淡い思い出
翌朝。
執事が寝室に現れ、礼をとる。
「おはようございます、レジナルド様」
「……おはよう」
レジナルドは上の空で挨拶を返した。
執事はそこに何かを感じ取り、レジナルドの様子を注意深く眺めた。相変わらず端正であるが、なぜか今朝は少し乱れがある。
気にはなったが、あるじは詮索を嫌う。執事はすぐに表情を切り替え、落ち着いた声音で話し始めた。
「馬車の用意はできておりますので、いつでも出発可能です。婚約者に決まった聖女様との面会ですが、目的地のハートネル教会まで、片道五日の道のりになります」
「朝食後、すぐに出る」
「聖女様の身上書が届きましたが、読み上げましょうか」
「いや、どうでもいい」
レジナルドの瞳は凍てつくように冷たい。婚約者に対して一片の関心もないようだ。
「でも、そうだな――名前だけ教えてくれ」
対面した際に、名前すら把握していないのはさすがにまずい。
執事は佇まいを正し、名前を告げた。
「エミリー・バデル伯爵令嬢です」
「分かった」
レジナルドは小さく頷いてみせた。
一瞬、彼の脳裏に、八年前に出会った少女の姿が蘇った。当時レジナルドは十歳で、彼女も同じくらいの年に感じられた。
……こんなことを思い出したのは、なぜだろう。ハートネル教会と聞いて、記憶が刺激されたのか。

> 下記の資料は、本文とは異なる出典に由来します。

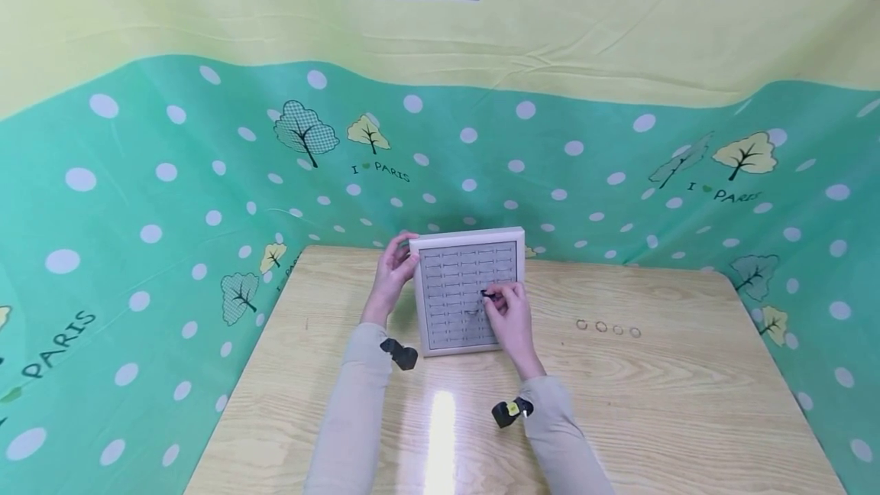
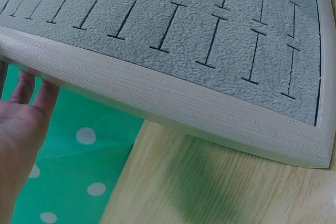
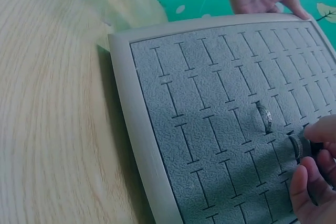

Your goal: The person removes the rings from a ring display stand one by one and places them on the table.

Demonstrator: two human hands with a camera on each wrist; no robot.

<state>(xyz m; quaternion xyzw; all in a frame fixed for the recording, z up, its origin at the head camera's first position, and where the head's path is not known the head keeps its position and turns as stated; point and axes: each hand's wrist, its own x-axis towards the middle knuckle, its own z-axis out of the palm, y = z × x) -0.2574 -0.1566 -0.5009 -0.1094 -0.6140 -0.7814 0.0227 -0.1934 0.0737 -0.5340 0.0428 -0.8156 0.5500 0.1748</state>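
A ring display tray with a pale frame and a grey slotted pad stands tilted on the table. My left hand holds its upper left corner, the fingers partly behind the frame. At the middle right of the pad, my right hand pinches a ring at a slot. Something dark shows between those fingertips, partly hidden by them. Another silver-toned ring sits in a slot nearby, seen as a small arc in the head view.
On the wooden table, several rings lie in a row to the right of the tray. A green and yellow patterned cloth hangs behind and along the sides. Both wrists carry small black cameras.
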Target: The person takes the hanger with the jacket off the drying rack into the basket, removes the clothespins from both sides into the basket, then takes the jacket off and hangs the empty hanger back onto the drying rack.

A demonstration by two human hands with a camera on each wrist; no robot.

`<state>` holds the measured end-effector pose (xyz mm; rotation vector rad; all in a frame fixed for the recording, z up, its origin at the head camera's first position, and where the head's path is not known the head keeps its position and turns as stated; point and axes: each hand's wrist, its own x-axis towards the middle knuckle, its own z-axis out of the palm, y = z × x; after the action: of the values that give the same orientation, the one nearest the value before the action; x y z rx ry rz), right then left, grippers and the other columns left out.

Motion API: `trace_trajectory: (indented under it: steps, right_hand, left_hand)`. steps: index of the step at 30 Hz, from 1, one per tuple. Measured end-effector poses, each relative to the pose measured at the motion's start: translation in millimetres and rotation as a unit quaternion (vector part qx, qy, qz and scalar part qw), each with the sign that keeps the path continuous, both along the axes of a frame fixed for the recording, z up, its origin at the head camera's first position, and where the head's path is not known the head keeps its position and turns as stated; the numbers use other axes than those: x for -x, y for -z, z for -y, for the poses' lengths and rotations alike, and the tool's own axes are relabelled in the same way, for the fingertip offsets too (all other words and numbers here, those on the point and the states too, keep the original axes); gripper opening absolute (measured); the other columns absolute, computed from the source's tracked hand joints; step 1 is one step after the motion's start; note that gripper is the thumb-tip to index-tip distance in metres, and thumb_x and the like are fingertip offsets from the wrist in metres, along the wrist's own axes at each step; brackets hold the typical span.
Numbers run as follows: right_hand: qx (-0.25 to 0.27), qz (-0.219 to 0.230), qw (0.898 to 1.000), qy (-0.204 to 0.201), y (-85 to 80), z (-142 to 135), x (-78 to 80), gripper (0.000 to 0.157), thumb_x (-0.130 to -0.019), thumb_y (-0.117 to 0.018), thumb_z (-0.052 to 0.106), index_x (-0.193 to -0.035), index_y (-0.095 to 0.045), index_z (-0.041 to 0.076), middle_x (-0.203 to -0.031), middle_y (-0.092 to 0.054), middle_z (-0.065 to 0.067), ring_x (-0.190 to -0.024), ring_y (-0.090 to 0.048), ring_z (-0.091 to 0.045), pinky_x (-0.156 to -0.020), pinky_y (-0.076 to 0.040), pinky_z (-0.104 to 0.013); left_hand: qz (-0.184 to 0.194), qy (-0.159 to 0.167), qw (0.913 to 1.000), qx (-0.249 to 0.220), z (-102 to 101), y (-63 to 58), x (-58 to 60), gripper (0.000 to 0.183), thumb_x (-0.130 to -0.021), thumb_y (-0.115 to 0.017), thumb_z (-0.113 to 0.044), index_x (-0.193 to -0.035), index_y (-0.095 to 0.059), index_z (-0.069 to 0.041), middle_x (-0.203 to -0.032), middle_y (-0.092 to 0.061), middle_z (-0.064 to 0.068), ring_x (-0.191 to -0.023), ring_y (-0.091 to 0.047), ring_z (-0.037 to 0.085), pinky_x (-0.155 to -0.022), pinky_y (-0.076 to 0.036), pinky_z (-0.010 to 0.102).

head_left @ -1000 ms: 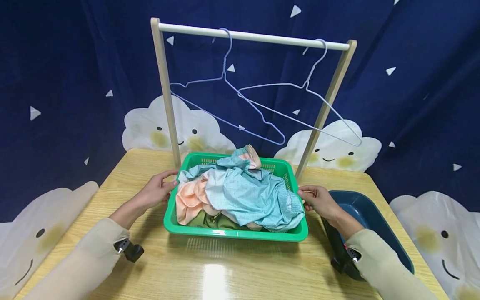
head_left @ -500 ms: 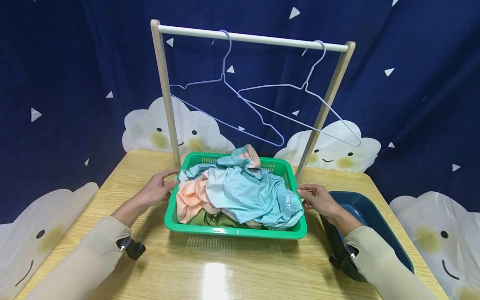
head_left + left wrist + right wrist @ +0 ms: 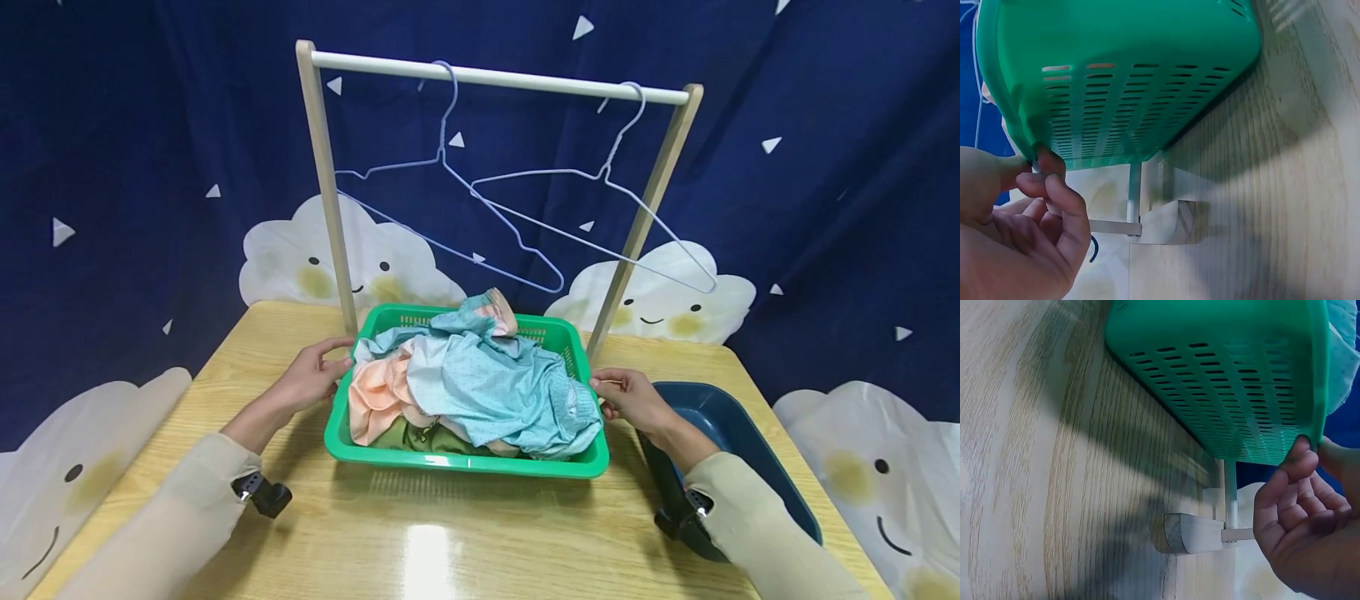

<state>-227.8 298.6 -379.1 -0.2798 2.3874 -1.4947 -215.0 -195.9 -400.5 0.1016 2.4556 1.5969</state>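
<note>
A green plastic basket (image 3: 465, 463) with slotted sides stands mid-table, heaped with clothes. On top lies a light blue dotted garment (image 3: 487, 387); a peach garment (image 3: 378, 396) and an olive green one (image 3: 427, 439) show beneath it. My left hand (image 3: 318, 375) pinches the basket's left rim between thumb and fingers, as the left wrist view shows up close. On the opposite side my right hand (image 3: 633, 402) pinches the right rim, its thumb over the edge and curled fingers (image 3: 1300, 464) under it.
Behind the basket rises a wooden rack with a white rail (image 3: 502, 77). Two wire hangers, one lilac (image 3: 442, 154) and one paler (image 3: 606, 172), hang from it. A dark blue tub (image 3: 750, 442) stands at the right, under the right forearm. A cloud-print curtain (image 3: 180, 108) backs the table.
Both hands keep their hold on the basket rim. The whole head view has shifted slightly left; the basket and clothes otherwise look the same.
</note>
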Motion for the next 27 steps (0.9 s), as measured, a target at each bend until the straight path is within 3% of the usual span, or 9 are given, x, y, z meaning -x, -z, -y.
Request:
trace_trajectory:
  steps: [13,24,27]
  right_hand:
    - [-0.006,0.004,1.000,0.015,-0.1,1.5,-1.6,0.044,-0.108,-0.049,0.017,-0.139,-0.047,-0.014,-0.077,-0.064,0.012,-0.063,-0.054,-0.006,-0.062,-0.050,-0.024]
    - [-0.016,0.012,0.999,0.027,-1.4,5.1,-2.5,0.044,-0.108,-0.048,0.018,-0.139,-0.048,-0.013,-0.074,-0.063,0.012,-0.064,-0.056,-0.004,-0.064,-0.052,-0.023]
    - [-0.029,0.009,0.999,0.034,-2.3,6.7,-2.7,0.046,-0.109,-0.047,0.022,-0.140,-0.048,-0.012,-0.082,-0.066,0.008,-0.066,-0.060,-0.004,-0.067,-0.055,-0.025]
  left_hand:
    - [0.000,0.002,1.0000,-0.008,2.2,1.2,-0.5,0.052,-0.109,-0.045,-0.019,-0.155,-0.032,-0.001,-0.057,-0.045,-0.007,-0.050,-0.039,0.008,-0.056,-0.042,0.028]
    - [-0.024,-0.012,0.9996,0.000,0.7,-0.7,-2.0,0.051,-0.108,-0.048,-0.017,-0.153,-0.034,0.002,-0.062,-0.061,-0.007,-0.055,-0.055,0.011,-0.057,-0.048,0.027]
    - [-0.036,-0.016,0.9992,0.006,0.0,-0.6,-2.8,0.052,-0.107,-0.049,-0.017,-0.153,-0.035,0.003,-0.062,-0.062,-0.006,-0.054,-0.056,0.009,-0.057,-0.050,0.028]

あの日――夏の強い陽光に照らされた道を、ふたり並んで歩いた。長いようで、短い道のり。
『私、あなたにお歌を聞かせてあげる』
そう提案してきた彼女は笑んでいただろうか。……どうだろう。
菫色の瞳が物柔らかにこちらを見つめていたのは、鮮烈に覚えているのだが。
『なぜ』
レジナルドはつっけんどんに返した。どうしていいか分からなくて。
あの時、レジナルドはあらゆることにうんざりしていた。まだ十歳だというのに後継の派閥争いに巻き込まれ、大人から陰湿な嫌がらせを受け、見知らぬ地でひとり放置されたのだ。

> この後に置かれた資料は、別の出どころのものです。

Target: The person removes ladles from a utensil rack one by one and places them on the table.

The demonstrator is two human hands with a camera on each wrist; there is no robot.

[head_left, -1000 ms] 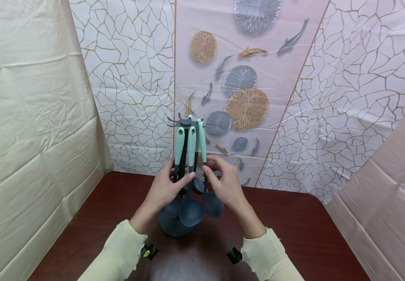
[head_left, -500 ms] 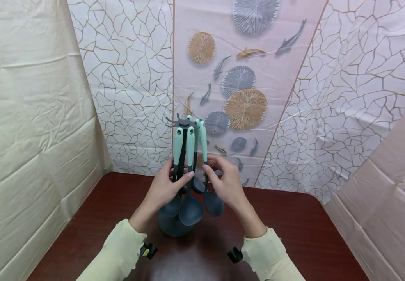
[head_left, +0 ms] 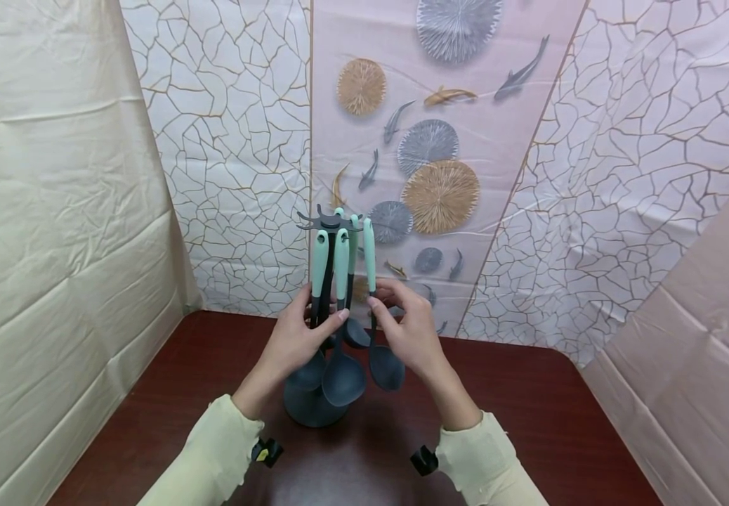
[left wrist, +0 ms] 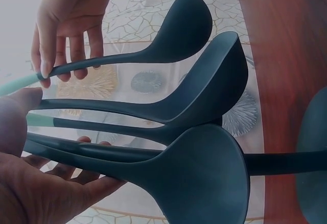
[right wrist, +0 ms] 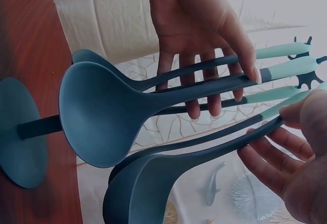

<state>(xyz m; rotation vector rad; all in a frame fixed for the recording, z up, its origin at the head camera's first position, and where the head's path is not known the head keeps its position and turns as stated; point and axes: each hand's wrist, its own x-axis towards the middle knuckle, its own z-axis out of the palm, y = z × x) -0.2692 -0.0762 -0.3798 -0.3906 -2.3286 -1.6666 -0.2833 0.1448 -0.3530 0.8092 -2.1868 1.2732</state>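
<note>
A dark utensil stand point(head_left: 331, 222) with a spoked top and round base point(head_left: 314, 413) stands upright. Several dark utensils with mint handles hang from it, including a ladle point(head_left: 344, 379) at the front. My left hand point(head_left: 295, 339) grips the stand's hanging bundle, thumb on the front ladle's handle and fingers reaching behind the shafts. On the right side, my right hand point(head_left: 410, 329) pinches another ladle point(head_left: 386, 368) just below its mint handle. In the left wrist view this pinched ladle point(left wrist: 189, 27) is apart from the others. Whether its handle top still touches a spoke, I cannot tell.
A dark red-brown table point(head_left: 497, 429) lies under the stand. Behind it hangs a patterned cloth point(head_left: 244, 176); plain cream cloth point(head_left: 74, 246) hangs at the left and pinkish cloth point(head_left: 693, 337) at the right. Both forearms wear small black wrist devices.
The pinched ladle has shifted slightly right, and its handle top has separated from the neighbouring handle and the rack's middle. The left hand keeps its hold on the bundle.
</note>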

道に迷って途方に暮れていた時に、『教会まで送ってあげる。そうしたら教会の人がなんとかしてくれると思うから』と声をかけてきたのが彼女だった。
助かったと感謝をする余裕もなかった。レジナルドはとにかく混乱していたのだと思う。
それに彼女はとても変わっていた。『私、あなたにお歌を聞かせてあげる』だなんて、一体どういうつもりで口にしたのか分からなくて。
こちらの態度は散々だったが、彼女は腹も立てなかった。小首を傾げ、彼に告げる。
『私ね、お歌が下手なの』
『それならどうして歌いたがるんだ』
『私の下手な歌を聞いたら、あなたは元気が出るんじゃない? 最低な歌を聞けば、その反動で、景色の美しさに心打たれるかも』
よく分からない理屈だった。彼女の話し声は泣きたくなるくらい優しくて……けれど、本当に、本当に、歌い出したらものすごく音痴だったんだ。

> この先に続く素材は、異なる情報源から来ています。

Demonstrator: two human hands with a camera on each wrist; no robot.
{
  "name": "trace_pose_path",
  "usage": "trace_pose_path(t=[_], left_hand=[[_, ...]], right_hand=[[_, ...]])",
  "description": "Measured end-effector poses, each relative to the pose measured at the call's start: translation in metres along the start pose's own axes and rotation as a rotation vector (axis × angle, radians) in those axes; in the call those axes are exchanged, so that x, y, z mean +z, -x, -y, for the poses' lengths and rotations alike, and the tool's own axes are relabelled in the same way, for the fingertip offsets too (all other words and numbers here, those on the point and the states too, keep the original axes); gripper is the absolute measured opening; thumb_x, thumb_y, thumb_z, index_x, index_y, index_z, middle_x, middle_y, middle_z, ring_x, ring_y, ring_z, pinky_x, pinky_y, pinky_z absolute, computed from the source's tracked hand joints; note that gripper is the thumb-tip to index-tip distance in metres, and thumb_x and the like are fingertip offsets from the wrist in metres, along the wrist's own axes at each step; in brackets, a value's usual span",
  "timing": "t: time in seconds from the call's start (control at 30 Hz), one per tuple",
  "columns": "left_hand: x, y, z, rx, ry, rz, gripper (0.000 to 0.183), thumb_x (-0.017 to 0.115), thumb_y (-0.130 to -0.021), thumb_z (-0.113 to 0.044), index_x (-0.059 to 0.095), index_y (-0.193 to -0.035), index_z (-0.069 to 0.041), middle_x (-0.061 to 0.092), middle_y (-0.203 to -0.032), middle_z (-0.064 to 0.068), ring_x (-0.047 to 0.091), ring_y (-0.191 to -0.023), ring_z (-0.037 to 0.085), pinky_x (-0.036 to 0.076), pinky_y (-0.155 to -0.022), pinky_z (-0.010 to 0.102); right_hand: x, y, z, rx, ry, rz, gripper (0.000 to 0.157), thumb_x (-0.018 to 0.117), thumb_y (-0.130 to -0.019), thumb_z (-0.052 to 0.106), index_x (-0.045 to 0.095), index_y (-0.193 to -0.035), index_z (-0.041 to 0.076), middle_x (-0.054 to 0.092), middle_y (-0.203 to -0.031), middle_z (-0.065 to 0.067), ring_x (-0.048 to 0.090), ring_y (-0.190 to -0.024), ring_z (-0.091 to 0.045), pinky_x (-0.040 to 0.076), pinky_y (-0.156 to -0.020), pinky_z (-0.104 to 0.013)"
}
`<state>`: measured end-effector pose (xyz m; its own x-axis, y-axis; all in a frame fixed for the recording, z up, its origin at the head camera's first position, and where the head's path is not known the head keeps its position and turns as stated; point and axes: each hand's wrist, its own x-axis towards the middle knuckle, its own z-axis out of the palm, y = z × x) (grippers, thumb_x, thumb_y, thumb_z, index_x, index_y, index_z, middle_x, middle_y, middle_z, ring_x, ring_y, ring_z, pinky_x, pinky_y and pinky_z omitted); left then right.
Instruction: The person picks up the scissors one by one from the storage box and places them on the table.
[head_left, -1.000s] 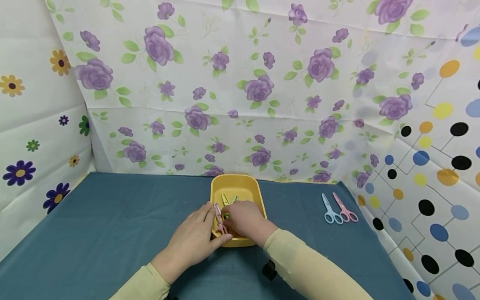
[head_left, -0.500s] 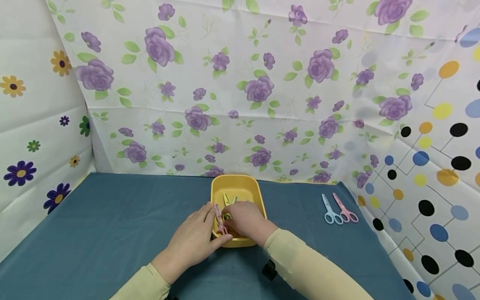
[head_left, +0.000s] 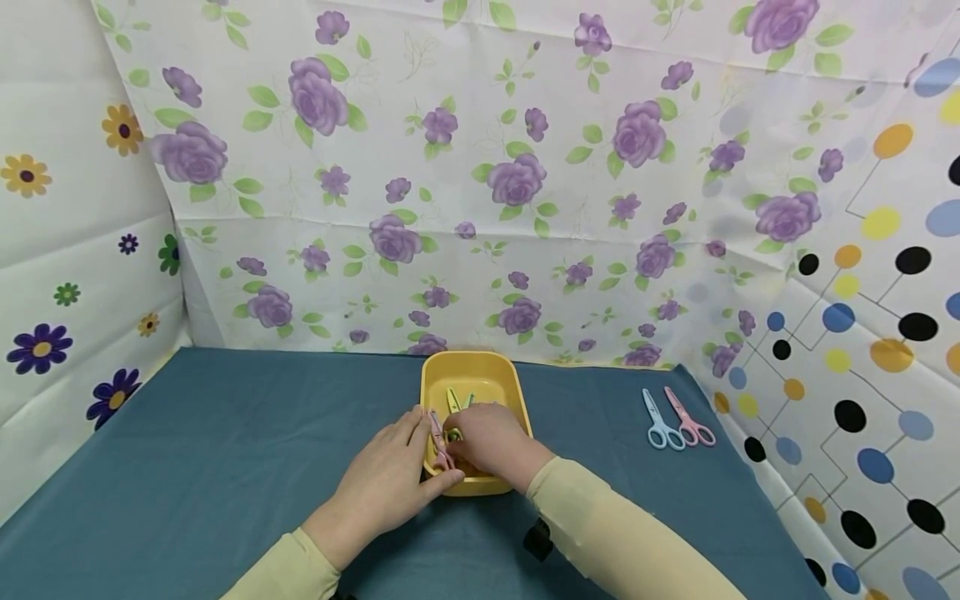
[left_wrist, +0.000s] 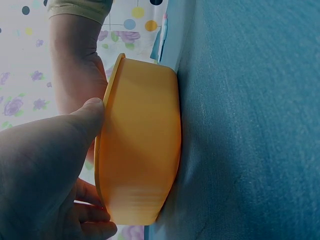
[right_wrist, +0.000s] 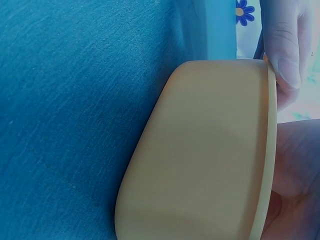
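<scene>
A yellow plastic bin (head_left: 480,362) stands on the blue cloth, with several children's scissors inside. My left hand (head_left: 390,475) holds it at the near left corner, thumb over the near rim and fingertips at the left rim. In the left wrist view the thumb and fingers (left_wrist: 92,107) meet the rim. Pink scissors (head_left: 439,442) lie along the bin's left wall beside those fingers. My right hand (head_left: 491,437) reaches down into the bin, fingers curled at the handle of yellow scissors (head_left: 453,400); its fingertips are partly hidden. A green blade tip (head_left: 469,400) shows behind the knuckles.
Light blue scissors (head_left: 660,421) and another pair of pink scissors (head_left: 688,417) lie side by side on the cloth at the right. Floral and dotted sheets (head_left: 517,250) hang behind the table and at its sides.
The yellow scissors' blade has shifted slightly to the right inside the bin. Both hands stay nearly where they were.
</scene>
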<state>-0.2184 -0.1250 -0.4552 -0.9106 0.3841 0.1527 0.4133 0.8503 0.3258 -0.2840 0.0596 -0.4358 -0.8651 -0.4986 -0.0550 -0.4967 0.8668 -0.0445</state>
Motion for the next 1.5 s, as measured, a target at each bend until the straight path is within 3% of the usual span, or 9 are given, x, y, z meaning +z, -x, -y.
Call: trace_pose_path(t=[0.33,0.63,1.03,1.5], left_hand=[[0.001,0.000,0.001,0.001,-0.006,0.000,0.100,0.070,-0.102,-0.068,0.043,-0.167,0.004,0.039,-0.172,0.026,0.044,-0.156,0.042,0.039,-0.126,0.059],[0.002,-0.001,0.001,0.002,-0.007,0.000,0.099,0.069,-0.102,-0.068,0.045,-0.166,0.004,0.040,-0.172,0.025,0.043,-0.157,0.042,0.038,-0.127,0.058],[0.001,-0.001,0.000,-0.003,-0.006,0.011,0.100,0.068,-0.102,-0.069,0.044,-0.166,0.004,0.039,-0.173,0.025,0.042,-0.158,0.041,0.038,-0.127,0.058],[0.003,0.000,0.001,0.005,-0.010,-0.006,0.100,0.068,-0.102,-0.069,0.046,-0.165,0.005,0.041,-0.171,0.026,0.046,-0.155,0.042,0.041,-0.125,0.058]], right_hand=[[0.000,0.001,0.000,-0.015,0.008,-0.011,0.028,0.079,-0.105,0.037,0.083,-0.129,0.021,0.082,-0.112,0.003,0.074,-0.097,-0.017,0.062,-0.095,-0.039],[0.001,0.001,0.000,-0.028,0.029,-0.028,0.023,0.082,-0.103,0.040,0.084,-0.118,0.022,0.080,-0.099,0.004,0.066,-0.080,-0.015,0.060,-0.083,-0.035],[0.001,0.003,-0.003,-0.028,0.031,-0.053,0.032,0.082,-0.103,0.040,0.084,-0.128,0.022,0.079,-0.109,0.002,0.070,-0.095,-0.019,0.062,-0.092,-0.039],[-0.008,0.015,-0.006,-0.009,-0.009,-0.100,0.033,0.083,-0.102,0.034,0.082,-0.132,0.021,0.078,-0.113,-0.002,0.069,-0.097,-0.022,0.062,-0.088,-0.041]])
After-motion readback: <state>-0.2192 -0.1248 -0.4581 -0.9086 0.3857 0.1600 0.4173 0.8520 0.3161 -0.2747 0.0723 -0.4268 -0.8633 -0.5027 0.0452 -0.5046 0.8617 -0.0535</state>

耳が変になると考えながら、レジナルドの口角はいつの間にか少し上がっていた。……驚いた。笑う気分になるなんて。
彼女が楽しげにこちらを流し目で見てきた。
歌い終えたあと、彼女がレジナルドに言った。
『私の愛称はリイだよ。昔、親しい人はリイって呼んでくれた』
……昔? どういう意味だろう。今は違うのか?
戸惑いを覚えたが、レジナルドは踏み込むことができなかった。その代わりに、異母兄にしか許していない呼び方を教えた。
『僕も愛称を教える――レジーだ』
『レジー』
リイはとても変わっていた。今でも時々レジナルドは、『リイは妖精だったんじゃないか』と思うことがある。
――だって彼女はウサギの目出し帽をかぶっていたから。
『どうしてマスクをかぶっているんだ?』
気になって尋ねたら、
『おまじない』
彼女ははにかんだように答えた。
リイ……元気にしているだろうか。
自分は生きることになんの意味も見い出せていないが、それでもたまに君のことを思い出す。たった一度会ったきりの、君のことを。
どうか――どこかで幸せに生きていてほしい。
この先、互いの道が交わることはないだろうけれど。